_Description of the task_
Scan the records below and say how many lines include the word "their", giving no other text.

_Data records_

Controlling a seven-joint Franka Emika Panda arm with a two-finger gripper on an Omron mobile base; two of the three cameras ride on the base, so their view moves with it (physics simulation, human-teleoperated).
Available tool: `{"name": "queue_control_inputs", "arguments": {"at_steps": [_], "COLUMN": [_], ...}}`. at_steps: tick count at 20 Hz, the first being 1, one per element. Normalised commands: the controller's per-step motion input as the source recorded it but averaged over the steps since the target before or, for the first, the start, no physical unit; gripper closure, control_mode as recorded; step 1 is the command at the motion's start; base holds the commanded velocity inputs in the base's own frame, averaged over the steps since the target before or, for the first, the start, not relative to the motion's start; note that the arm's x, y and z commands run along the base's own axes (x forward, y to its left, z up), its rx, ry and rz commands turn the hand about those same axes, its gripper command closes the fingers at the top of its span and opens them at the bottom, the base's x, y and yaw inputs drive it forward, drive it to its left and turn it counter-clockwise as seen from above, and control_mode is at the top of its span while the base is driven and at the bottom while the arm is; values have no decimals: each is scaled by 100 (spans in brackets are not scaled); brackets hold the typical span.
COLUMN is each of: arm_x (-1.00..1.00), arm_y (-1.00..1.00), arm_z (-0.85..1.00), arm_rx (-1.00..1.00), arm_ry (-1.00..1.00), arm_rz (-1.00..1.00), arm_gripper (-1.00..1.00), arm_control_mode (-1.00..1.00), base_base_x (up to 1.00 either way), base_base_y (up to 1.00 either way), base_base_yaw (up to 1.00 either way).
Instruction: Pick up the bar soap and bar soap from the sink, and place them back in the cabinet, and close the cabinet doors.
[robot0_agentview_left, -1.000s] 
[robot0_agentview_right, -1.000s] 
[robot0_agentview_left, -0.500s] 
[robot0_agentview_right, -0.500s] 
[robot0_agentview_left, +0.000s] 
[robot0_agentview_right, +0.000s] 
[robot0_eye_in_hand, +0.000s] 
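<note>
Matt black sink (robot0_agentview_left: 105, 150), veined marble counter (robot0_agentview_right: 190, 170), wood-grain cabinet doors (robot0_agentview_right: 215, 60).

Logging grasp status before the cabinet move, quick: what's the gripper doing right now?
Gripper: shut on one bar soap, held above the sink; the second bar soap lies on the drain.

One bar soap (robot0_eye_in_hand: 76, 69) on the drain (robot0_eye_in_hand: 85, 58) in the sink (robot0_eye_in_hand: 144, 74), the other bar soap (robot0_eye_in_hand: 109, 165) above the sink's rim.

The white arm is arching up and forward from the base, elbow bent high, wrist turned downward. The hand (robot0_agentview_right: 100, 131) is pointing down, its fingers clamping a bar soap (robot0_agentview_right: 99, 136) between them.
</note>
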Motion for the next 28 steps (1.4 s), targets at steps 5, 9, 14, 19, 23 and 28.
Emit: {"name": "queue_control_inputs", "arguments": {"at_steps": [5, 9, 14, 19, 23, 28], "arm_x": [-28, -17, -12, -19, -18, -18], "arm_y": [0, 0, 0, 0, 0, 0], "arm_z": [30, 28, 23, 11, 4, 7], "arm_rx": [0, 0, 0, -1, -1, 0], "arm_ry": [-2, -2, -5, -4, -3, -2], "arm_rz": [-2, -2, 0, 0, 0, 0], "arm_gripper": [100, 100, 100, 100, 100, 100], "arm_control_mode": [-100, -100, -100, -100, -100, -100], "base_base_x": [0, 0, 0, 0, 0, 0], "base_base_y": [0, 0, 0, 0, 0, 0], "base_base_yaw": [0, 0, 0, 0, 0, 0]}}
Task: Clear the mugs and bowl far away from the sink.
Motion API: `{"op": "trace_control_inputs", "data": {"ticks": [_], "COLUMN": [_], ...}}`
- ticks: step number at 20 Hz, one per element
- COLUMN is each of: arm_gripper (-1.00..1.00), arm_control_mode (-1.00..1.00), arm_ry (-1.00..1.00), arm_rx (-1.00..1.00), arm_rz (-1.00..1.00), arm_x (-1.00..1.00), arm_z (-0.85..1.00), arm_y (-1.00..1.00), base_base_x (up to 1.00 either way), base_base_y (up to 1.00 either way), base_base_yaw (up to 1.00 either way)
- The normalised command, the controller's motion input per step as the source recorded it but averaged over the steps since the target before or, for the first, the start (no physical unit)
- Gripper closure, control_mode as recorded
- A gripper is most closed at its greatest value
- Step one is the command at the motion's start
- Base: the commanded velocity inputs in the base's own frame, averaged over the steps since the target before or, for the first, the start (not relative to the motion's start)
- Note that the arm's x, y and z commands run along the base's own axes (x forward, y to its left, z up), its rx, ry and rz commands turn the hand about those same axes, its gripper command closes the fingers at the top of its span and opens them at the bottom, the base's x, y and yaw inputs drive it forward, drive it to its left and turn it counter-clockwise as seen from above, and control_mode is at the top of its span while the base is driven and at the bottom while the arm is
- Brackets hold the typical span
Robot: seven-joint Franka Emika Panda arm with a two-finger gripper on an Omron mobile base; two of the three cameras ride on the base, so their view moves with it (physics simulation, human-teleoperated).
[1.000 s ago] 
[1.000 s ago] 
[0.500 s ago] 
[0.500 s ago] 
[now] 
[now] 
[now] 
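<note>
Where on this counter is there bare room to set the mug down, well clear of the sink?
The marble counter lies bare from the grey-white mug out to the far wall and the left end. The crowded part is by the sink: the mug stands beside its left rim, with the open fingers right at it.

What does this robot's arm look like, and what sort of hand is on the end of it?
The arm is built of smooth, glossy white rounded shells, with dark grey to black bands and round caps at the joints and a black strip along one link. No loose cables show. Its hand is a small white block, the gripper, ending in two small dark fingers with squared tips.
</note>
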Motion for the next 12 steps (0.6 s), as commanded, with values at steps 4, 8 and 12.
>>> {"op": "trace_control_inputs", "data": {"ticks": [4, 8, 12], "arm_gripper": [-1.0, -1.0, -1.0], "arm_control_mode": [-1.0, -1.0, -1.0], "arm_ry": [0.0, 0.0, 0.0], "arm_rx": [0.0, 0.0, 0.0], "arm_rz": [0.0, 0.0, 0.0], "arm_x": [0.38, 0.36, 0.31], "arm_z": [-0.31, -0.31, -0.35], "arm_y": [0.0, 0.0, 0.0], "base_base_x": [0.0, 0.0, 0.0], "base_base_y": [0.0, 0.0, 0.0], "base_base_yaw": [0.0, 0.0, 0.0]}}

_Exercise answer_
2